Supplied material Start Marker

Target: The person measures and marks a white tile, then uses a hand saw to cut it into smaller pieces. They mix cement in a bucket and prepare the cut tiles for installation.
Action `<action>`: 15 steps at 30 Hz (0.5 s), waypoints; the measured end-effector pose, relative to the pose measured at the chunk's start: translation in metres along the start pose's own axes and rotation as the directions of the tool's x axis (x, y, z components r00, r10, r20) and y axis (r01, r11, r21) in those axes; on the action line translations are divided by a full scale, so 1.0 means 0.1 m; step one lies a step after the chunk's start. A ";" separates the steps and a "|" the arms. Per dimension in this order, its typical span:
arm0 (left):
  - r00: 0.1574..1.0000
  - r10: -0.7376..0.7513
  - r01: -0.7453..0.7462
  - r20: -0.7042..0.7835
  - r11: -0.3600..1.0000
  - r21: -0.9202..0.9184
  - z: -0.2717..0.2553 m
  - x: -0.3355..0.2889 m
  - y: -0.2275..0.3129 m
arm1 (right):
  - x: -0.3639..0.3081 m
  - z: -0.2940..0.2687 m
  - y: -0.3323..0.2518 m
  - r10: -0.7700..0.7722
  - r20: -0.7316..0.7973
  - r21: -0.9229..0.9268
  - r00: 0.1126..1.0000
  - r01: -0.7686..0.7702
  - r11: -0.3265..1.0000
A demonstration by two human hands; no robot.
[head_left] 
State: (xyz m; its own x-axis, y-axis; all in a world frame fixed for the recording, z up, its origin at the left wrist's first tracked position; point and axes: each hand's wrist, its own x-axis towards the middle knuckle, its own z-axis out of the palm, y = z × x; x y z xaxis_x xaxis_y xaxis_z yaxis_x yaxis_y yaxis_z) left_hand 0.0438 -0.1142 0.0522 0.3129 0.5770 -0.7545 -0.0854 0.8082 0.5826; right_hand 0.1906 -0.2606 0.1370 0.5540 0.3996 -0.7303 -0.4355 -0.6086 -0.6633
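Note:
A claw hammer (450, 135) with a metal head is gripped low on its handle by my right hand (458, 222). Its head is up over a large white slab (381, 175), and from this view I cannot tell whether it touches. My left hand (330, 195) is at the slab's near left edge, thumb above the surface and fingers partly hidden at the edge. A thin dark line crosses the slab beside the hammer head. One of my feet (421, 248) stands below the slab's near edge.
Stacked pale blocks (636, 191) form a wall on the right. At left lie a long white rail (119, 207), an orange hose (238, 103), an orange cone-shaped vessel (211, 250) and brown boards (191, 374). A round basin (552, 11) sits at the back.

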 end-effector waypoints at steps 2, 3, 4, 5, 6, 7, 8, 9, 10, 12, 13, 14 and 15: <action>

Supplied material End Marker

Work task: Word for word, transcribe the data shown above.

Answer to this task:
Target: The person measures and marks a white tile, then uses a hand saw to cut it into smaller pieces. They mix cement in a bucket and prepare the cut tiles for installation.
Action `<action>`: 15 steps at 30 Hz (0.5 s), waypoints; the measured end-effector pose, relative to the pose measured at the chunk's start: translation in metres along the start pose's own axes and rotation as the directions of the tool's x axis (x, y, z components r00, r10, r20) and y axis (r01, r11, r21) in those axes; on the action line translations are divided by a full scale, so 1.0 means 0.1 m; step one lies a step after the chunk's start. A ";" separates the steps and a "|" the arms. Per dimension in this order, its typical span:
arm0 (left):
  - r00: 0.1574..1.0000
  - r10: -0.7376..0.7513
  - r01: -0.7453..0.7462
  - r20: -0.7042..0.7835
  - r11: -0.3600..1.0000
  - r21: -0.9202..0.9184
  - z: -0.2717..0.2553 m
  - x: -0.3355..0.2889 m
  - y: -0.2275..0.3129 m
arm1 (right):
  - x: -0.3639..0.3081 m
  - z: -0.2940..0.2687 m
  - y: -0.3323..0.2518 m
  - r10: -0.7700..0.7722
  - r20: -0.7316..0.7973
  - r21: -0.9229..0.9268
  - r00: 0.1126..1.0000
  - r01: -0.7686..0.7702
  - r11: -0.3265..1.0000
A demonstration by two human hands; no robot.
[head_left] 
State: (xyz m; its own x-axis, y-axis; all in a world frame fixed for the recording, z up, its origin at the left wrist's first tracked position; point and axes: each hand's wrist, its own x-axis towards the middle knuckle, its own z-axis out of the palm, y = z × x; x y z xaxis_x xaxis_y xaxis_z yaxis_x yaxis_y yaxis_z) left_hand 0.0438 -0.1142 0.0522 0.3129 0.5770 -0.7545 -0.0854 0.8082 0.5826; right_hand 0.1906 -0.2606 0.1370 0.5540 0.3996 -0.7303 -0.4355 -0.6086 -0.6633
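Note:
A claw hammer (450, 135) with a metal head is gripped low on its handle by my right hand (458, 222). Its head is up over a large white slab (381, 175), and from this view I cannot tell whether it touches. My left hand (330, 195) is at the slab's near left edge, thumb above the surface and fingers partly hidden at the edge. A thin dark line crosses the slab beside the hammer head. One of my feet (421, 248) stands below the slab's near edge.
Stacked pale blocks (636, 191) form a wall on the right. At left lie a long white rail (119, 207), an orange hose (238, 103), an orange cone-shaped vessel (211, 250) and brown boards (191, 374). A round basin (552, 11) sits at the back.
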
 end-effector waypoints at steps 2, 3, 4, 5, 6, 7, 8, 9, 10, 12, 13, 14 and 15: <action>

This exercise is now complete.